Using a bedside SDOT through a mobile SurveyMonkey platform facilitates assessment of competency in emergency ultrasound learners and correlates well with traditional competency evaluation by asynchronous weekly image review QA.
能力评估是床旁超声(POCUS)培训的关键组成部分。本研究的目的是设计一种基于智能手机的标准化直接观察工具(SDOT),并在超声图像质量保证(QA)审查中,将床边教师观察到的能力评估与盲法参考标准评估进行比较。
在这项前瞻性观察研究中,使用SurveyMonkey创建了一个SDOT,其中包含基于急诊医学住院医师协会 - 急诊超声学会的《急诊超声里程碑项目共识文件》的特定评分和评估项目。当学生、住院医师和研究员进行八项核心POCUS检查之一时,超声教员在床边使用基于手机的数据收集工具作为SDOT。记录的数据包括人口统计学数据、特定检查数据和整体质量指标(范围为1 - 5,3及以上被定义为足以用于临床决策)以及解读和临床知识。POCUS检查本身被记录并上传到符合健康保险流通与责任法案(HIPAA)的超声存档QPath中。随后,另一位对床边评估结果不知情的教员对每次检查进行审查。两种评估方法中评定为合格(3及以上)的检查的一致性是主要结果。

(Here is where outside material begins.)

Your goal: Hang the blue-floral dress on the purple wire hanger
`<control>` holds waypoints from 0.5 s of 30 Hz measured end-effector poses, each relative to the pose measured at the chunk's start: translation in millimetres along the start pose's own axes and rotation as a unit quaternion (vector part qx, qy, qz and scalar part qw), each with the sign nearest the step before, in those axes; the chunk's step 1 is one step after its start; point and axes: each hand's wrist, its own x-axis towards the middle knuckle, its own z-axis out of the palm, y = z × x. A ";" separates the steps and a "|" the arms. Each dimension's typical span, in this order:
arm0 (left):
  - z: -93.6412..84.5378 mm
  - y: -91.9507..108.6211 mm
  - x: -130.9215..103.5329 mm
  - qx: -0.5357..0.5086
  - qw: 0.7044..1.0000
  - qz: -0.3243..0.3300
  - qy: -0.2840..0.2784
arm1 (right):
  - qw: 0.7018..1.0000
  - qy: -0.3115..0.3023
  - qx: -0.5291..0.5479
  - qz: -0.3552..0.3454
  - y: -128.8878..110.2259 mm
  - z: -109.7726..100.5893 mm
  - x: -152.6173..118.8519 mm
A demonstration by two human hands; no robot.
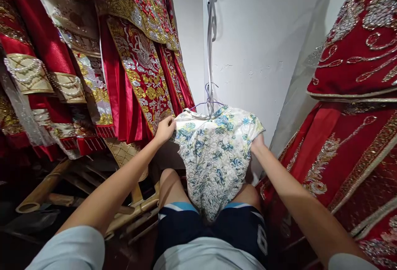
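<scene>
A white blouse with blue and green flowers (217,150) hangs spread out above my lap, on a thin purple hanger (208,102) whose hook shows above the collar. My left hand (166,129) pinches the edge of the blouse's left sleeve between closed fingers. On the other side, my right hand (258,142) is at the opening of the right sleeve; its fingers are hidden inside or behind the fabric, so their hold cannot be made out.
Red and gold embroidered costumes (142,63) hang at the left. More red beaded garments (356,71) hang at the right. Straps (210,34) run down the white wall (254,34). Bamboo poles (40,191) lie at the lower left.
</scene>
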 end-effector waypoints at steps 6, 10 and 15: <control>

共收集了来自23名急诊医学住院医师(93次SDOT评估[57%])、14名学生(51次SDOT评估[31%])和4名研究员(19次SDOT评估[12%])的163次直接观察评估。对学员进行的检查包括心脏检查(54次[33%])、创伤超声重点评估(34次[21%])、胆道检查(25次[15%])、主动脉检查(18次[11%])、肾脏检查(12次[7%])、骨盆检查(8次[5%])、深静脉血栓检查(7次[4%])和肺部扫描(5次[3%])。总体而言,在评估图像质量(评分1和2与评分3、4和5)时,床边评估和QA评估之间观察到的一致次数为81次(占观察次数的87.1%)。一致性强度被认为是“中等”(κ = 0.251,95%置信区间[CI] = 0.02 - 0.48)。进一步的一致性评估表明,住院医师和学生所拍摄图像的一致性为中等,而研究员所拍摄图像的一致性为“完美”。总体而言,在QA和床边评估期间,POCUS扫描解读准确性(如真阳性、假阴性)的评分者间一致性为79.1%,为“中等”(κ = 0.48,95% CI = 0.34 - 0.63)。床边教员和QA评估在住院医师和学生的解读方面达成了中等一致性,在研究员的扫描方面达成了“良好”一致性。
通过移动SurveyMonkey平台使用床边SDOT有助于评估急诊超声学习者的能力,并且与通过每周异步图像审查QA进行的传统能力评估具有良好的相关性。